To demonstrate the effectiveness of the solution methodology proposed in this study, a benchmark network is solved. Figure 11 shows the network taken from De Cea and Fernandez [26] that has been utilized by many researchers as a benchmark network to compare their results with it [21, 27, 34, 43].

Fig. 11
figure 11

Benchmark network alignment

The network consists of A and B demand node pair with ϑ A–B = 240 pax./h and two transfer nodes, X and Y. There are four transit lines serving the network; line 1 is an express line going directly from A to B, with service frequency 10 buses per hour and in-vehicle time equals 25 min. Line 2 is going from A to Y with an intermediate stop at X. Travel times on each line segment are 7 and 6 min, respectively, and frequency 10. Line 3 is going from X to B with an intermediate stop at Y. Travel times are 4 min on each segment with frequency 4. Line 4 is running only between Y and B with frequency of 20 and travel time of 10 min.

In Table 3, we compared our methodology with the results reported by De Cea and Fernandez [26]. In case (1), waiting times which come from Eq. (6) (as used by De Cea and Fernandez in their model) are used to feed our assignment model. There is a notable agreement in the results, regarding the congestion case of their work. This validates the proposed assignment model to converge at the equilibrium state by Eq. (8). It is worth noting that decreasing the increment step causes an increase in the algorithm accuracy; however, determining the increment size depends mainly on the network scale to reduce the number of iteration and, consequently, the running time.

Table 3 Benchmark results comparison

In case (2), waiting times from the proposed simulation results are used in the assignment model.
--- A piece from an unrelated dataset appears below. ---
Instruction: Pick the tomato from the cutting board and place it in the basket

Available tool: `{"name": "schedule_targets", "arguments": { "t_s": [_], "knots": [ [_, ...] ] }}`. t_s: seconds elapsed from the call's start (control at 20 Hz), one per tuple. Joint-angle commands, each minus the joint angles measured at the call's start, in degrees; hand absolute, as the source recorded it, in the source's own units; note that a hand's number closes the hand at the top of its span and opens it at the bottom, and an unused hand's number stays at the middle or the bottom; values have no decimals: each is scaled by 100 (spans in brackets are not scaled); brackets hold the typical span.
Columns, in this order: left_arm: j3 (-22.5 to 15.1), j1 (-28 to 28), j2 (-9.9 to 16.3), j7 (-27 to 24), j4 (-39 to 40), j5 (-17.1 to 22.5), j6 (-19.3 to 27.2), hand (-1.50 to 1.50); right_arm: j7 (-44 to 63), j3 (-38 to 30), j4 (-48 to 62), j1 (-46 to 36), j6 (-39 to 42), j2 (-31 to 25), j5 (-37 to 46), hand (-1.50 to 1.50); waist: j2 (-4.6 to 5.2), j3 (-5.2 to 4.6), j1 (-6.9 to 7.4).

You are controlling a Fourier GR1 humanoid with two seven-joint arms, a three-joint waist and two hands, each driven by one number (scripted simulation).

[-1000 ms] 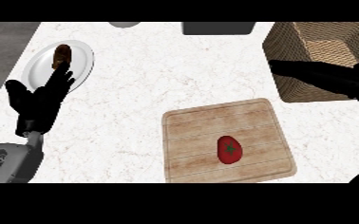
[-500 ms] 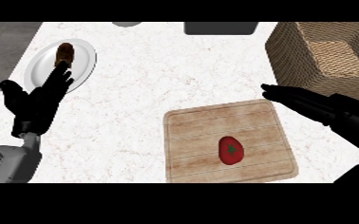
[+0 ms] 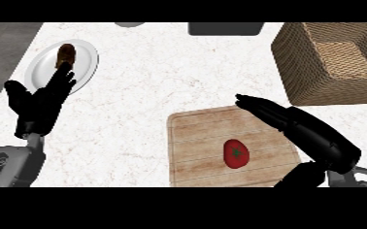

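While the tomato (image 3: pixel 237 153) lies ungrasped on the cutting board (image 3: pixel 197 145) just beneath the right hand (image 3: pixel 290 121), whose fingers are straight, pickup and basket (image 3: pixel 326 63) placement remain.

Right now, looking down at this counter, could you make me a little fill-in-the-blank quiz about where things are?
1. The tomato lies on the wooden ____.
2. The right hand stretches over that board with its fingers ____.
3. The brown item near the left hand sits on a white ____.
4. The woven ____ stands at the counter's far right.

Missing words: cutting board; straight; plate; basket
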Motion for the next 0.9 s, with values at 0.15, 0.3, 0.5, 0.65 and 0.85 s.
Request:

The results, regarding the comparison, show a new tendency of passengers’ behavior. More users leave Line 1 (the direct line) and wait more for Line 2 to benefit from the reduction of line 4 in their total travel time. In case (2), Line 3 has managed to take a fare number of passengers compared with case (1) (Line 2 flow splits between Line 3 and 4). The real representation of passengers waiting time in the simulation stage may give more realistic results for their true line choice and, consequently, more accurate transit assignment results than the classical static assignment techniques.

Now and simply, for any network scale, the proposed methodology can model all bus stops (each bus stop separately) according to passengers arriving distribution, different bus frequencies, and, consequently, line capacities, then store this data set as input to the proposed heuristic assignment model.

5 Conclusion

Transit assignment is fundamental input for justifying resource allocation in transport planning. Waiting time is a key element in transit assignment solution. A novel methodology is given for incorporating bus stop waiting time simulation into ordinary transit assignment problem. The methodology is built on two main steps; first, simulation is conducting regarding each stop condition. The simulation should consider different cases which bus stop may phase within the assignment process. Second the static assignment model is applied considering equilibrium principles. The illustrative example denotes the usefulness of proposed methodology. It combines the merits of both dynamic and static assignment approaches in simple framework. Also, the simulation may incorporate any load profile of passenger and bus arrivals into the static assignment model. Consequently, real profiles obtained from actual observed data may be used for the first time in the transit assignment problem solution. Regarding the benchmark problem, it may be noticed a new representation is given for users’ movement in the transit network that may give more realistic results for the line choice problem and consequently more accurate transit assignment results than the classical static assignment techniques. Moreover, the proposed approach still has the advantage to tackle the large-scale problems due to its heuristic manner.